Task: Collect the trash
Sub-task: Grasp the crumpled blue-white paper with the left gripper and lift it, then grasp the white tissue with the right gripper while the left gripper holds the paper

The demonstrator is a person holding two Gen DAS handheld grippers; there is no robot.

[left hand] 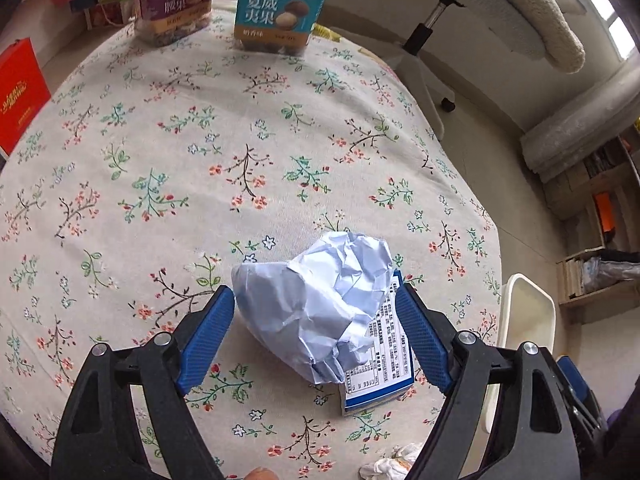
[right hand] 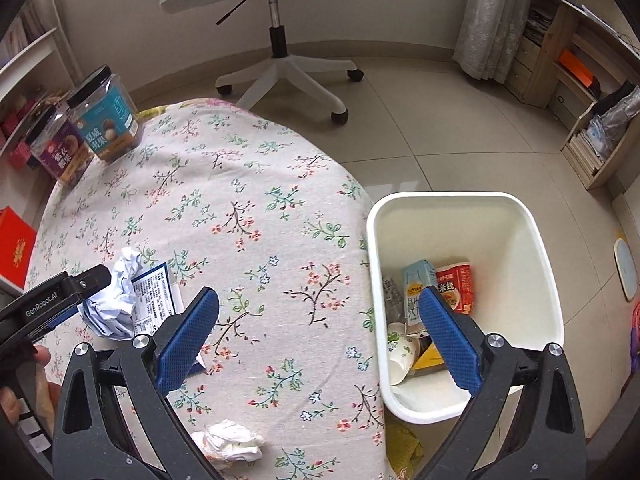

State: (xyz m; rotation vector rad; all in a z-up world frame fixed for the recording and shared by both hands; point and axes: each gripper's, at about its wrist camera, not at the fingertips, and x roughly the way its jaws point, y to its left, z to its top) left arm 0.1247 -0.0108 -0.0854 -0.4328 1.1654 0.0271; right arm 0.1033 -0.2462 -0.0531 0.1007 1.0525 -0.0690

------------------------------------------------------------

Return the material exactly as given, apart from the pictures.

● **Reply to the exercise**:
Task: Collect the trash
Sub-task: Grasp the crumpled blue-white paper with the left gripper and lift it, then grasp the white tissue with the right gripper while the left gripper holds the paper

The demonstrator is a person holding two Gen DAS handheld grippers; there is no robot.

[left hand] 
[right hand] 

State: (xyz m; rotation vector rad; all in a z-up world frame fixed for the recording and shared by both hands; point and axes: each gripper's, at about its wrist camera, not at the fingertips, and x roughly the way its jaws point, y to its left, z to its top) left arm 0.1247 -0.0108 -0.0854 -0.4328 1.1654 0.0271; right arm 0.1033 -0.2462 -0.0531 0.1007 1.0525 -0.0690

A complete answer has now been given to the exercise.